My brother the Lord of Brouze and my selfe, during the time of our civill wars, travelling one day together, we fortuned to meete upon the way with a Gentleman, in outward semblance, of good demeanour: He was of our contrary faction, but forasmuch as he counterfaited himselfe otherwise, I knew it not. And the worst of these tumultuous intestine broyles, is, that the cardes are so shuffled (your enemy being neither by language nor by fashion, nor by any other apparant marke distinguished from you; nay, which is more, brought up under the same lawes and customes, and breathing the same ayre) that it is a very hard matter to avoyde confusion and shun disorder. Which consideration, made me not a little fearfull to meete with our troopes, especially where I was not knowne, lest I should be urged to tell my name, and haply doe worse. As other times before it had befalne me; for, by such a chaunce, or rather mistaking, I fortuned once to loose al my men and horses, and hardly escaped my selfe: and amongest other my losses, and servants that were slaine, the thing that most grieved me, was the untimely and miserable death of a yoong Italian Gentleman, whom I kept as my Page, and very carefully brought-up, with whom dyed, as forward, as budding and as hopefull a youth as ever I saw. But this man seemed so fearfully-dismayd, and at every encounter of horsemen, and passage, by, or through any Towne that helde for the King, I observed him to be so strangely distracted, that in the end I perceived, and guessed they were but guilty alarums that his conscience gave him. It seemed unto this seely man, that all might apparantly, both through his blushing selfe-accusing countenance, and by the crosses he wore upon his upper garments, reade the secret intentions of his faint-hart. Of such marvailous-working power is the sting of conscience: which often induceth us to bewray, to accuse, and to combate our selves; and for want of other evidences shee produceth our selves against our selves,

Occultum quatiente animo tortore flagellum.

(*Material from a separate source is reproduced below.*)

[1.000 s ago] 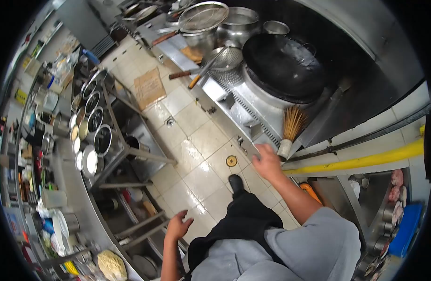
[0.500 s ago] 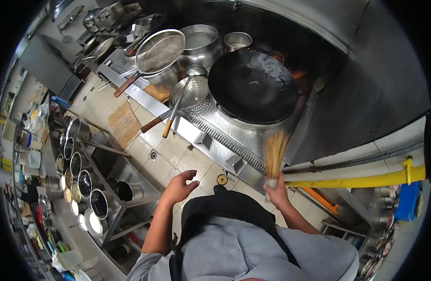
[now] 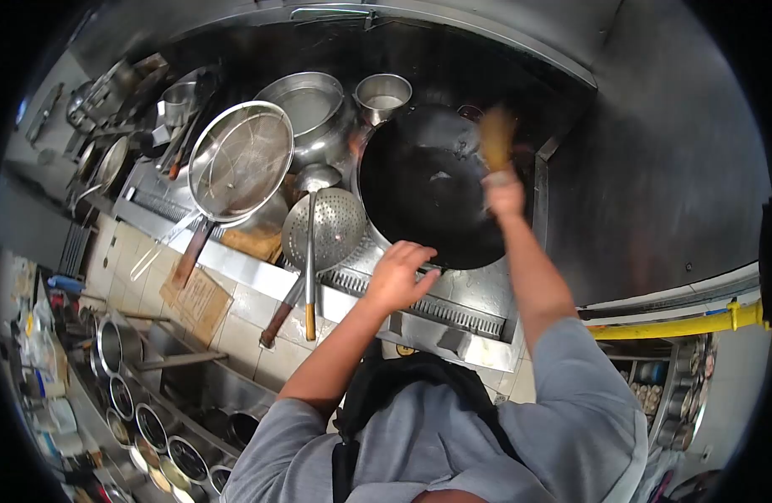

Their minde, the tormentour of sinne, Shaking an unseene whippe within.

The story of Bessus the Pœnian is so common, that even children have it in their mouths, who being found fault withall, that in mirth hee had beaten-downe a neast of yong sparrowes and then killed them, answered, he had great reason to do-it, forsomuch as those yong birdes ceased not falsely to accuse him to have murthered his father, which parricide was never suspected to have beene committed by him; and untill that day had layen secret; but the revengefull furies of the conscience, made the same party to reveale it, that by all right was to doe penance for so hatefull and unnaturall a murther. Hesiodus correcteth the saying of Plato. That punishment doth commonly succeed the guilt, and follow sinne at-hand: for, he affirmeth, that it rather is borne at the instant, and together with sinne it selfe, and they are as twinnes borne at one birth together. Whosoever expects punishment, suffereth the same, and whosoever deferveth it, he doth expect-it. Impietie doth invent, and iniquitie dooth frame torments against it selfe.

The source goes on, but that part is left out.